§ Problem description
Your answer needs to include each line of the records in which the string "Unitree" can be found.

Excerpted records Block Start

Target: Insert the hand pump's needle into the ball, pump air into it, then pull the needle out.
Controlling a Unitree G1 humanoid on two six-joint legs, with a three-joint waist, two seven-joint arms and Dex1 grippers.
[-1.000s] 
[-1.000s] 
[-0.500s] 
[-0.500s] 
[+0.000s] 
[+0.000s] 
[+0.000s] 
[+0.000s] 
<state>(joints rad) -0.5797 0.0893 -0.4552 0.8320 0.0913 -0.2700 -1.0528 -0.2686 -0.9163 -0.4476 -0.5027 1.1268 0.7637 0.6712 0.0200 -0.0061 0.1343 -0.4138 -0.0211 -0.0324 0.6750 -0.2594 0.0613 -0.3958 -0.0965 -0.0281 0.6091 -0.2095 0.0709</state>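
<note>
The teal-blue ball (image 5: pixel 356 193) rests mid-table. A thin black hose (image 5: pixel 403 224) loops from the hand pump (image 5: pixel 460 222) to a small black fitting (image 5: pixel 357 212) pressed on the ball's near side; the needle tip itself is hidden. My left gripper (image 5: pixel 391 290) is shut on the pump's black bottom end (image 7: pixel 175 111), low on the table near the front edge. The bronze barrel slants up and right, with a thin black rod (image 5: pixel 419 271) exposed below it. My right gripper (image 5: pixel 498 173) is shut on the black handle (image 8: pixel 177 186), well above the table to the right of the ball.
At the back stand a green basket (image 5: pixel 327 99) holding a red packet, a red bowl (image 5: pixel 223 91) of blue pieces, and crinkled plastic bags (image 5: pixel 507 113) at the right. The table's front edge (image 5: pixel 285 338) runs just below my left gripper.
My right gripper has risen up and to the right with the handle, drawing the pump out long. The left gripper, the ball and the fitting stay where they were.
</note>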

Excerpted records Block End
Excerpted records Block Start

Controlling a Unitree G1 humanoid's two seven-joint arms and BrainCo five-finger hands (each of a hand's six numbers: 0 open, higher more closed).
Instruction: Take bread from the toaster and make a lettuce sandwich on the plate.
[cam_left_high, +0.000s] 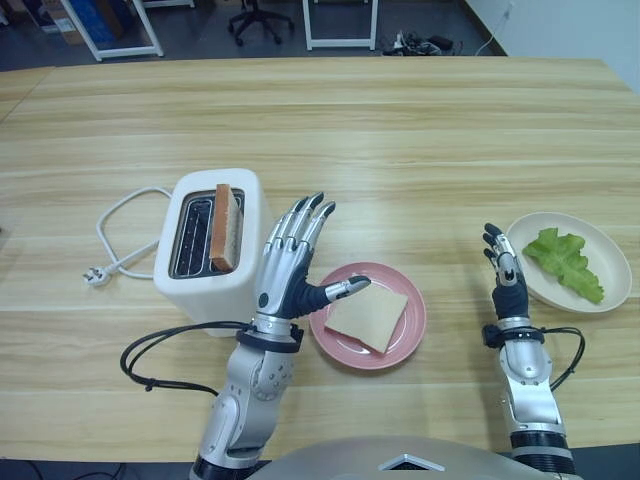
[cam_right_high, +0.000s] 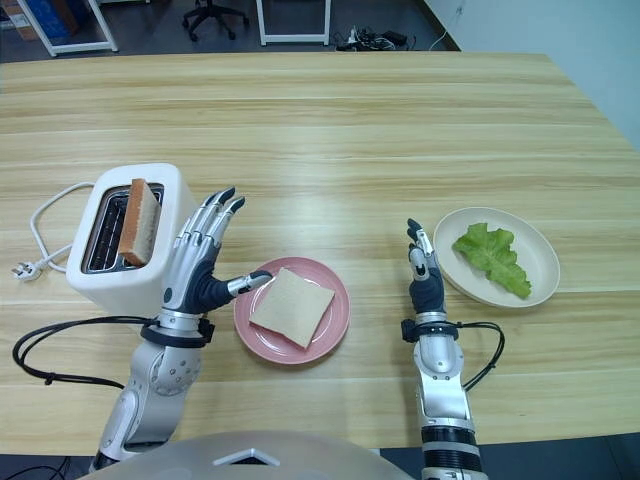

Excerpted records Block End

§ Answer space
Controlling a Unitree G1 humanoid on two six-joint legs, with a three-joint waist, two seven-joint arms and Dex1 grippers.
Controlling a Unitree G1 humanoid's two seven-joint arms and BrainCo five-finger hands (each of a hand's six numbers: 0 open, higher more closed).

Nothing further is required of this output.